The sixteen Myers Briggs Types can be helpful for aiding writers in character creation (as I talked about in this post). As requested, here is a overview of the ISTJ type, geared specially towards writers and character development.
Disclaimer: This post is meant for help writers create characters, not to help ISTJs understand themselves. I am an INTJ not an ISTJ, and I am no expert in Myers Briggs Typing. So I am not speaking from personal experience or expertise. Instead, this post is a collect of research for myself (since I have an ISTJ character) and other writers. Feel free to correct the information in this post, but please keep this in mind when you do.
The Functions of the ISTJ*
- Introverted Sensing: ISTJs tend to have very good memories and dwell in the past, placing value on memories and tradition. When making decisions, they tend to rely on the past, and therefore are very systematic and can be predictable. ISTJ are not very good at improvising and do not enjoy it. ISTJs tend to like the routine and the familiar and struggle to break habits. This often means that ISTJs are very steadfast when it comes to worldview and religion. ISTJ are very detailed oriented and often don’t see the overarching picture. Most ISTJs are not obsessively driven by a goal or idea but think in a short-termed way and focus on one task at a time.
- Extroverted Thinking: ISTJs process everything through logic and are quick to take action. They analyze what makes sense and is tactically most beneficial and then being to work on it. So opinions tend to be blunt, and they care more about the truth and debating than people they might be emotionally hurting. An exception to this would be when an ISTJ’s painful memory might cause them to soften an issue (Si). They tend to be critical of everything, especially their own work, and are often perfectionists. In addition, they value systems and organization.
- Introverted Feeling: ISTJs struggle with social interactions and understanding other people’s motivations and emotions. Since ISTJs tend to expect everyone else to be logical and perfectionists (Te), they can struggle when people don’t see the way they do and make the same decisions. However, ISTJ experience intense emotions, even though they hide them from other people. ISTJ tend to process their emotions logically. However, if someone insults something that an ISTJ has placed value on, they are likely to feel upset and offended, even if they don’t show it outwardly. As an introverted feeler, ISTJs tend to have strong morals based on personal convictions, and they focus on what something means to them personally and not what it means to other people. ISTJs don’t love broadly but intensely and specifically. They hate being controlled or feeling stifled and value solitude.
- Extroverted Intuition: Surprisingly, ISTJs tend to jump from inspiration to inspiration and can procrastinate and be lazy. Moreover, if they constantly run into opposition or something just will not work, they will give up and move onto something that they feel more inspired about. More mature ISTJs analyze how things work together and draw themes from the data. They can also enjoy brainstorming to solve an idea, but only after their system (Si) has failed. Also ISTJs are not very good at manipulation.

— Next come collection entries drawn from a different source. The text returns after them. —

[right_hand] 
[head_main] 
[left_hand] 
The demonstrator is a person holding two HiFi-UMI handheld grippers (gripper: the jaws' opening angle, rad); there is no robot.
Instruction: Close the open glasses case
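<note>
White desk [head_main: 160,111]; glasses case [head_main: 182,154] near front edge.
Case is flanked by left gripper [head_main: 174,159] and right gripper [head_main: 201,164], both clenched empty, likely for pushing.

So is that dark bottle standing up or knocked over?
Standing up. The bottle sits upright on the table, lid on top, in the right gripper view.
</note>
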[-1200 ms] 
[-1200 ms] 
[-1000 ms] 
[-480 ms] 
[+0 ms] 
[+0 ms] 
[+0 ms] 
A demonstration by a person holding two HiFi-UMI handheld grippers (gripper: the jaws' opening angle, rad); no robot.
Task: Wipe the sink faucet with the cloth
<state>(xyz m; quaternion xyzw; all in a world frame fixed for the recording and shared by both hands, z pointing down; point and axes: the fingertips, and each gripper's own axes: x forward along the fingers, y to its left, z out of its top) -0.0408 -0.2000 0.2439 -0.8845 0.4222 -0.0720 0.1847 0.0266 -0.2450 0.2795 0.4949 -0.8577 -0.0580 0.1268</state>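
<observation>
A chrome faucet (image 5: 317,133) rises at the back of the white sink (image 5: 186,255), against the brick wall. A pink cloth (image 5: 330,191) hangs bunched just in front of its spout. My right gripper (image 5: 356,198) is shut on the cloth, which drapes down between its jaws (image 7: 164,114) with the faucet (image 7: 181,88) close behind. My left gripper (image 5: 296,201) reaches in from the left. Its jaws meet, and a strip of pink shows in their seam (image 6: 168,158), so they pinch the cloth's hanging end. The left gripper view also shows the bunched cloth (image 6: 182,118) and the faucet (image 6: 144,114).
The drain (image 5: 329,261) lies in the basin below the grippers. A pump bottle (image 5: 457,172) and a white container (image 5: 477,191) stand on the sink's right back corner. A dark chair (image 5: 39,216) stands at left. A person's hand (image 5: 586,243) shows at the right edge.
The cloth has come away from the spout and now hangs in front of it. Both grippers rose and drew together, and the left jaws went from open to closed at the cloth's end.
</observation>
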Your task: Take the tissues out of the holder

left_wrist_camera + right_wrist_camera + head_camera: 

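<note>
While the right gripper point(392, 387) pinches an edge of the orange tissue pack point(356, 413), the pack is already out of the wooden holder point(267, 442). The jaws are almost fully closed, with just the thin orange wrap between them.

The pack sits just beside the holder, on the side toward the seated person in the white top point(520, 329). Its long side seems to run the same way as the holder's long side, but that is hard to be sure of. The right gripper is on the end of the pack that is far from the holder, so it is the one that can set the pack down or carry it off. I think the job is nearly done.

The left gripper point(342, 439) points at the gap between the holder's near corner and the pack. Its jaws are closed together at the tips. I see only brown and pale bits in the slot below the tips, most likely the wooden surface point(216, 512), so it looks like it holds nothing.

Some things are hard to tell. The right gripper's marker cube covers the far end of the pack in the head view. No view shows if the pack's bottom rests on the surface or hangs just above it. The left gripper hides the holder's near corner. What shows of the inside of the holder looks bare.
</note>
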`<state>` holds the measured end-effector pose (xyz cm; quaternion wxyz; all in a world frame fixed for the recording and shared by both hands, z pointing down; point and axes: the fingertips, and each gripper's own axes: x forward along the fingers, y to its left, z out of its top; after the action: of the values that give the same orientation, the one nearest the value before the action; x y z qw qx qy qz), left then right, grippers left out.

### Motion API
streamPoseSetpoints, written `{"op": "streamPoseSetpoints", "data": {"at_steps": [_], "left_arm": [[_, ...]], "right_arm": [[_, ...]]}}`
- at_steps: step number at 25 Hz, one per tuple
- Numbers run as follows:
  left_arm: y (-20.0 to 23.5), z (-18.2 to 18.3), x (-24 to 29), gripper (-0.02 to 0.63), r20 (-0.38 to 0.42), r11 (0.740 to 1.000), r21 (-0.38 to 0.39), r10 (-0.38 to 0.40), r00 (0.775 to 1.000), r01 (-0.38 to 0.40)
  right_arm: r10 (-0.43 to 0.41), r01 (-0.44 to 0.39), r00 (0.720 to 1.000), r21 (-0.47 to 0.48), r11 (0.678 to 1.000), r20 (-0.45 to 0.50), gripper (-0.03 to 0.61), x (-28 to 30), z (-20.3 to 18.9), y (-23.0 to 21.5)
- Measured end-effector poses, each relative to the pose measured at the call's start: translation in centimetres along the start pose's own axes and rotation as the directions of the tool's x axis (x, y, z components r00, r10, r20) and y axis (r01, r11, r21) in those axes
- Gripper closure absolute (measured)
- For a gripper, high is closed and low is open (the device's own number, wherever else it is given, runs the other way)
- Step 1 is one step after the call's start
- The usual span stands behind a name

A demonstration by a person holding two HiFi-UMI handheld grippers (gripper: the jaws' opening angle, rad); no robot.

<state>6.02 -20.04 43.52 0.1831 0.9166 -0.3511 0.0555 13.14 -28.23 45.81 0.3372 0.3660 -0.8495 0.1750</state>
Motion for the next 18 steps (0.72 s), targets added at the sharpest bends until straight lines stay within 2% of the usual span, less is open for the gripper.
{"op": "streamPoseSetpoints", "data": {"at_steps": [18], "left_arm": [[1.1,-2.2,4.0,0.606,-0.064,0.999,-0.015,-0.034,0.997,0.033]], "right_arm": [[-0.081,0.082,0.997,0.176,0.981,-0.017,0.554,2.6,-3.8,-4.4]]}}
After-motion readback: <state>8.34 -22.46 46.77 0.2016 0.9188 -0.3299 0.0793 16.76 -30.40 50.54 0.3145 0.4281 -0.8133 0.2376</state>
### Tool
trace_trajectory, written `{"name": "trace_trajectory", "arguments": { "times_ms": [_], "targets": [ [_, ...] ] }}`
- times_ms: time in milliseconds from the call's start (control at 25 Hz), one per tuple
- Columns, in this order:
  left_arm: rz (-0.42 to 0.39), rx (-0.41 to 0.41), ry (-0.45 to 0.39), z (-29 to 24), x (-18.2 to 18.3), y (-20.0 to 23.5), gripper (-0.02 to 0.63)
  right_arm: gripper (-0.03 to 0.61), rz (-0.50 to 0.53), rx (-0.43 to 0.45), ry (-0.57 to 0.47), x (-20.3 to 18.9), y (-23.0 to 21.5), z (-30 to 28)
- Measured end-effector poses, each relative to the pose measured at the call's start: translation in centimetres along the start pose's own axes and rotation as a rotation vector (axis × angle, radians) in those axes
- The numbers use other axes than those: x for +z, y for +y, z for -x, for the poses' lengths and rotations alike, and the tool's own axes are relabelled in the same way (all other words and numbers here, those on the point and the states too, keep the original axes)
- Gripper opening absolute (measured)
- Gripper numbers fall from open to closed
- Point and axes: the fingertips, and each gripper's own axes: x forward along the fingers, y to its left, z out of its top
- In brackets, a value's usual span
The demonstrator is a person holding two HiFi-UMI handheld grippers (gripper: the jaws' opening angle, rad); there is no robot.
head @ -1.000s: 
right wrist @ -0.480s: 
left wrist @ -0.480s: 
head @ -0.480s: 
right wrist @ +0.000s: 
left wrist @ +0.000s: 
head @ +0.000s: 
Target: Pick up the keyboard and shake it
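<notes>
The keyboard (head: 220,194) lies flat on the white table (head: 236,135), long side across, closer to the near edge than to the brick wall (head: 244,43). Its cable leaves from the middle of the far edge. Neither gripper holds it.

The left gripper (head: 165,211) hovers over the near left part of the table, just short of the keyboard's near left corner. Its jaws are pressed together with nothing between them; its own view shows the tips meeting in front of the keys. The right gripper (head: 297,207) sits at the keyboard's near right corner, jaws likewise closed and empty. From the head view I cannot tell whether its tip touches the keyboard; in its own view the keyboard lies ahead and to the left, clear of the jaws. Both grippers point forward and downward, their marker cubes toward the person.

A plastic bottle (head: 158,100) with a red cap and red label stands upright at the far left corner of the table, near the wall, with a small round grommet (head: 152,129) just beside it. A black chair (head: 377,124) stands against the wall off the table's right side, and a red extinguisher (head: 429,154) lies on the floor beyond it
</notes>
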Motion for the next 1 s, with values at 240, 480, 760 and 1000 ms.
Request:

*The personality types are not as simple as picking between two letters four times. The mixture of letters actually determines four cognitive functions as listed above. The dominant function is listed first and drives the type, while the inferior function is listed last and is often unused in immature types.
How to Manifest this Personality Type in Fictional Characters
Goals: Because of their dominant function, ISTJs want to preserve traditions, the past, and conventional ways of doing things. These are often reflected in their goals (but not always). ISTJs are known as the “guardians”, so it makes sense that they goal involve guarding some tradition, culture, or friendship. They can forget the “now” and often ignore/fear the future, so ISTJ goal are most likely to be orient about protecting the past.
Motivations: ISTJs tend to be primarily driven by good and bad memories. However, they are also driven by logic, personal convictions, and specific things that they value. It is unlikely an an ISTJ would be driven by a large picture or ideal.
Interaction with Other Characters: ISTJs tend to be very loyal to their close friends but don’t allow merely anyone to become a friend. In a group, they tend to be a perfectionist and responsible. Because they are not good at manipulation, looking at the future, or improvising, ISTJs are unlikely to lead a group but often take the role of administrator and remind other characters of the past/memories.
Young/Immature Characters: As a general rule, immature types rely on their first two functions and ignore or scorn their lower two functions. For ISTJs, this means that young ISTJ focus on absorbing and reflecting on personal experiences and information. They cling to traditions and resent change. Immature ISTJs are also known for poor decision-making skills. In addition, they can value logic and truth over emotions, resent emotionally driven people, and ignore their own emotions. They can also be rudely blunt and ignore the effect of their words on other people.
Matured Characters: As ISTJs mature, they develop and begin to use the Fi and Ne functions. They begin to accept and understand their own emotions more, and value emotions in their lives. A mature ISTJ is better at generating and connecting ideas, and therefore, they tend to make better decisions.
Examples of ISTJ Characters: Katniss Everdeen, Spock, Elsa (Frozen), Thorin Oakenshield, Severus Snape
A special thanks to KK Lanier for helping me with this post.
So are you creating ISTJ characters? Do you have any tips?